→ TRY IT:
Go through the records and set each one down exactly, skipping any picture.

→ Data entries:
= Beginning of Section =

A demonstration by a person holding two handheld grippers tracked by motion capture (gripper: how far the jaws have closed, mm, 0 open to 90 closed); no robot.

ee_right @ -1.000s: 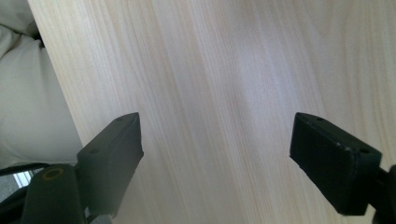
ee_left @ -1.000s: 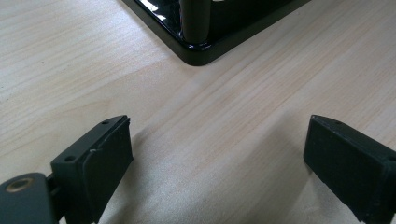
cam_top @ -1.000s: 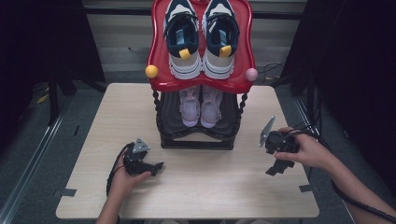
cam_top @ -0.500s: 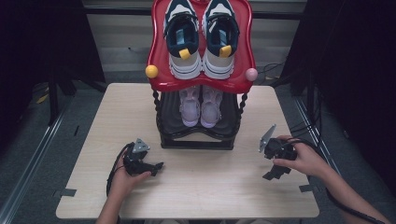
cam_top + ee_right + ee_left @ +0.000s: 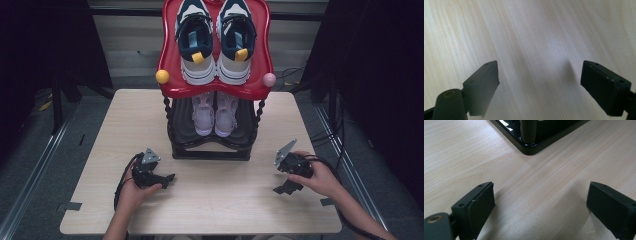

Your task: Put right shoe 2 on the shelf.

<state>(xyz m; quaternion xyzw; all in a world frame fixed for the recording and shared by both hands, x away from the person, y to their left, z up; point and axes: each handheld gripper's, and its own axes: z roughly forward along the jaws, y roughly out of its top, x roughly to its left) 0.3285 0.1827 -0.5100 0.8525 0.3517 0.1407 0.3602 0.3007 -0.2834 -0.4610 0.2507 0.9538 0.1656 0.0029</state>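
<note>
A two-tier shoe rack (image 5: pixel 215 145) stands at the back middle of the counter (image 5: pixel 200 200), presumably to keep pairs tidy: two dark sneakers (image 5: pixel 215 40) on its red top, two pale shoes (image 5: pixel 215 112) below. In front of the rack, the left hand-held gripper (image 5: pixel 167 178) and right hand-held gripper (image 5: pixel 282 189) rest low, both released and empty.

No legible text, label, brand, number or sign anywhere
</note>
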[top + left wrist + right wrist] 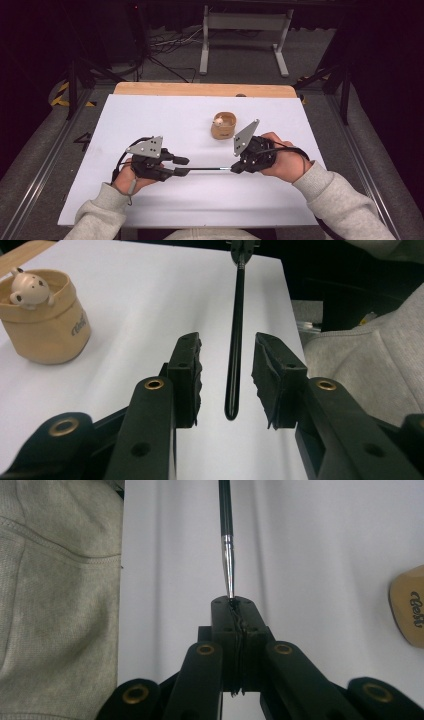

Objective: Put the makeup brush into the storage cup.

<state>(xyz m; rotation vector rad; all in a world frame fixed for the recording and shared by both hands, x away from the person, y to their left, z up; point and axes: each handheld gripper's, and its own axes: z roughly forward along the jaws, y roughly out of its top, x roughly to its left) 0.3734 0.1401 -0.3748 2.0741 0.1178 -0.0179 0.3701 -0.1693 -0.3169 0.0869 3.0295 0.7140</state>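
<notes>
A thin black brush with a silver ferrule lies level just above the white table cover, spanning the gap between both grippers. My right gripper is shut on its ferrule end, jaws pressed together. My left gripper is open. In the left gripper view the rounded handle end sits between the pads without touching either. The gripper's fingertips stand well apart on each side of the handle.
A tan round pot holding a small white toy figure stands behind the right gripper, near the table's middle. A wooden strip edges the far side. Grey sleeves come in from the near edge.
</notes>
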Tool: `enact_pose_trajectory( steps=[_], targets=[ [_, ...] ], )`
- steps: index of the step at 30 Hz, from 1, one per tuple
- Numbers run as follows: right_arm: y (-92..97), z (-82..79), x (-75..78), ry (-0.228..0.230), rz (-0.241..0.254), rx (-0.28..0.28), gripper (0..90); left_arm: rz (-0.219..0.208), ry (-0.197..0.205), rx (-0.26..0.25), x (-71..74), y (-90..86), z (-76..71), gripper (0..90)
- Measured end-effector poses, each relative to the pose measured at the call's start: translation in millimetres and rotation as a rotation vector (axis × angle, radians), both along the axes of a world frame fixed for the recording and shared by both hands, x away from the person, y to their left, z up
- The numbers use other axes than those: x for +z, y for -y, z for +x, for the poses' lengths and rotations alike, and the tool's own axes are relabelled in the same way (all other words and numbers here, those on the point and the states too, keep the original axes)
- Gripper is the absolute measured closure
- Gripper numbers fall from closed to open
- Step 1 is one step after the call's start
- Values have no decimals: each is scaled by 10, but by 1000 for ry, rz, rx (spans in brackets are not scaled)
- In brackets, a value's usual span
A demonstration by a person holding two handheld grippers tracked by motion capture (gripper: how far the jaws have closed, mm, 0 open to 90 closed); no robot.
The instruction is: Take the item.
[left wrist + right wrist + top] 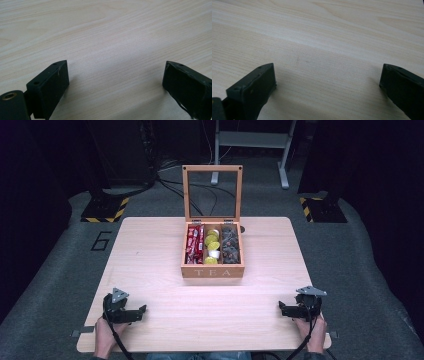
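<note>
With the wooden tea box (pixel 213 270) standing lid-up at the table's (pixel 150 250) middle, well apart from both tools, the left gripper (pixel 141 310) and right gripper (pixel 283 308) rest near the front edge, jaws spread wide and empty, seemingly poised to reach its 3 filled compartments.

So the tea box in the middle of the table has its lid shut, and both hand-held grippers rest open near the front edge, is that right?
Not quite. The tea box has its lid standing open, upright at the back, as the high view shows. The rest holds: left hand-held gripper and right hand-held gripper sit open near the table's front edge.
</note>
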State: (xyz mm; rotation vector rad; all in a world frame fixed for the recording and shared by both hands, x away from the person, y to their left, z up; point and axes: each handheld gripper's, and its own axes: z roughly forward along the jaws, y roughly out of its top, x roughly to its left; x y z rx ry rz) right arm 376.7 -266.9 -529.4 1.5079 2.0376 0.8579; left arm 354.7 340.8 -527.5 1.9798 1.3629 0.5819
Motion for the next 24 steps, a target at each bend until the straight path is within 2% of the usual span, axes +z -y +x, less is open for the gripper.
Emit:
enact_pose_trajectory(
  steps=[7, 13, 21, 24],
  targets=[
    [0, 0, -1, 1, 2, 0, 0, -25, 16, -14, 62, 46, 17, 76],
    [-1, -1, -2, 2, 3, -1, 0, -28, 28, -30, 149, 80, 43, 79],
    [1, -10, -3, 1, 1, -2, 0, -43, 50, -68, 324, 181, 123, 89],
    [0, -11, -3, 0, 1, -4, 0, -36, 59, -82, 377, 237, 162, 90]
  ],
)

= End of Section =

→ SOLUTION TO THIS PROBLEM:
A demonstration by a person holding two handheld grippers tracked by motion capture (gripper: how far the jaws have closed, mm, 0 open to 90 closed); no robot.

ee_right @ -1.000s: 
ee_left @ -1.000s: 
cam_top @ -1.000s: 
cam_top @ -0.500s: 
cam_top + ee_right + ee_left @ +0.000s: 

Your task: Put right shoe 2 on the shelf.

<state>(xyz m; quaternion xyzw; all in a world frame fixed for the recording and shared by both hands, x away from the person, y to their left, z up; point and axes: each handheld gripper's, and its own axes: z roughly forward along the jaws, y roughly out of its top, x roughly to its left) 0.3285 0.1827 -0.5100 0.8525 0.3517 0.1407 0.3602 0.3007 -0.2834 -0.4610 0.2507 0.9538 0.1656 0.0029</state>
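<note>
A two-tier shoe rack (image 5: pixel 215 145) stands at the back middle of the counter (image 5: pixel 200 200), presumably to keep pairs tidy: two dark sneakers (image 5: pixel 215 40) on its red top, two pale shoes (image 5: pixel 215 112) below. In front of the rack, the left hand-held gripper (image 5: pixel 167 178) and right hand-held gripper (image 5: pixel 282 189) rest low, both released and empty.

No legible text, label, brand, number or sign anywhere
</note>
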[top + left wrist + right wrist] 

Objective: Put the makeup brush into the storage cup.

<state>(xyz m; rotation vector rad; all in a world frame fixed for the recording and shared by both hands, x away from the person, y to their left, z up; point and axes: each handheld gripper's, and its own axes: z roughly forward along the jaws, y roughly out of its top, x roughly to its left) 0.3734 0.1401 -0.3748 2.0741 0.1178 -0.0179 0.3701 -0.1693 -0.3169 0.0869 3.0295 0.7140</state>
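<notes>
A thin black brush with a silver ferrule lies level just above the white table cover, spanning the gap between both grippers. My right gripper is shut on its ferrule end, jaws pressed together. My left gripper is open. In the left gripper view the rounded handle end sits between the pads without touching either. The gripper's fingertips stand well apart on each side of the handle.
A tan round pot holding a small white toy figure stands behind the right gripper, near the table's middle. A wooden strip edges the far side. Grey sleeves come in from the near edge.
</notes>
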Tool: `enact_pose_trajectory( steps=[_], targets=[ [_, ...] ], )`
- steps: index of the step at 30 Hz, from 1, one per tuple
- Numbers run as follows: right_arm: y (-92..97), z (-82..79), x (-75..78), ry (-0.228..0.230), rz (-0.241..0.254), rx (-0.28..0.28), gripper (0..90); left_arm: rz (-0.219..0.208), ry (-0.197..0.205), rx (-0.26..0.25), x (-71..74), y (-90..86), z (-76..71), gripper (0..90)
- Measured end-effector poses, each relative to the pose measured at the call's start: translation in millimetres and rotation as a rotation vector (axis × angle, radians), both along the axes of a world frame fixed for the recording and shared by both hands, x away from the person, y to their left, z up
- The numbers use other axes than those: x for +z, y for -y, z for +x, for the poses' lengths and rotations alike, and the tool's own axes are relabelled in the same way (all other words and numbers here, those on the point and the states too, keep the original axes)
- Gripper is the absolute measured closure
- Gripper numbers fall from closed to open
- Step 1 is one step after the call's start
- Values have no decimals: each is scaled by 10, but by 1000 for ry, rz, rx (spans in brackets are not scaled)
- In brackets, a value's usual span
A demonstration by a person holding two handheld grippers tracked by motion capture (gripper: how far the jaws have closed, mm, 0 open to 90 closed); no robot.
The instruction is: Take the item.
[left wrist + right wrist + top] 
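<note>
With the wooden tea box (pixel 213 270) standing lid-up at the table's (pixel 150 250) middle, well apart from both tools, the left gripper (pixel 141 310) and right gripper (pixel 283 308) rest near the front edge, jaws spread wide and empty, seemingly poised to reach its 3 filled compartments.

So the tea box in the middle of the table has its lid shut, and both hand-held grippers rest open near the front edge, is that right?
Not quite. The tea box has its lid standing open, upright at the back, as the high view shows. The rest holds: left hand-held gripper and right hand-held gripper sit open near the table's front edge.
</note>
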State: (xyz mm; rotation vector rad; all in a world frame fixed for the recording and shared by both hands, x away from the person, y to their left, z up; point and axes: each handheld gripper's, and its own axes: z roughly forward along the jaws, y roughly out of its top, x roughly to its left; x y z rx ry rz) right arm 376.7 -266.9 -529.4 1.5079 2.0376 0.8579; left arm 354.7 340.8 -527.5 1.9798 1.3629 0.5819
Motion for the next 24 steps, a target at each bend until the straight path is within 2% of the usual span, axes +z -y +x, less is open for the gripper.
Emit:
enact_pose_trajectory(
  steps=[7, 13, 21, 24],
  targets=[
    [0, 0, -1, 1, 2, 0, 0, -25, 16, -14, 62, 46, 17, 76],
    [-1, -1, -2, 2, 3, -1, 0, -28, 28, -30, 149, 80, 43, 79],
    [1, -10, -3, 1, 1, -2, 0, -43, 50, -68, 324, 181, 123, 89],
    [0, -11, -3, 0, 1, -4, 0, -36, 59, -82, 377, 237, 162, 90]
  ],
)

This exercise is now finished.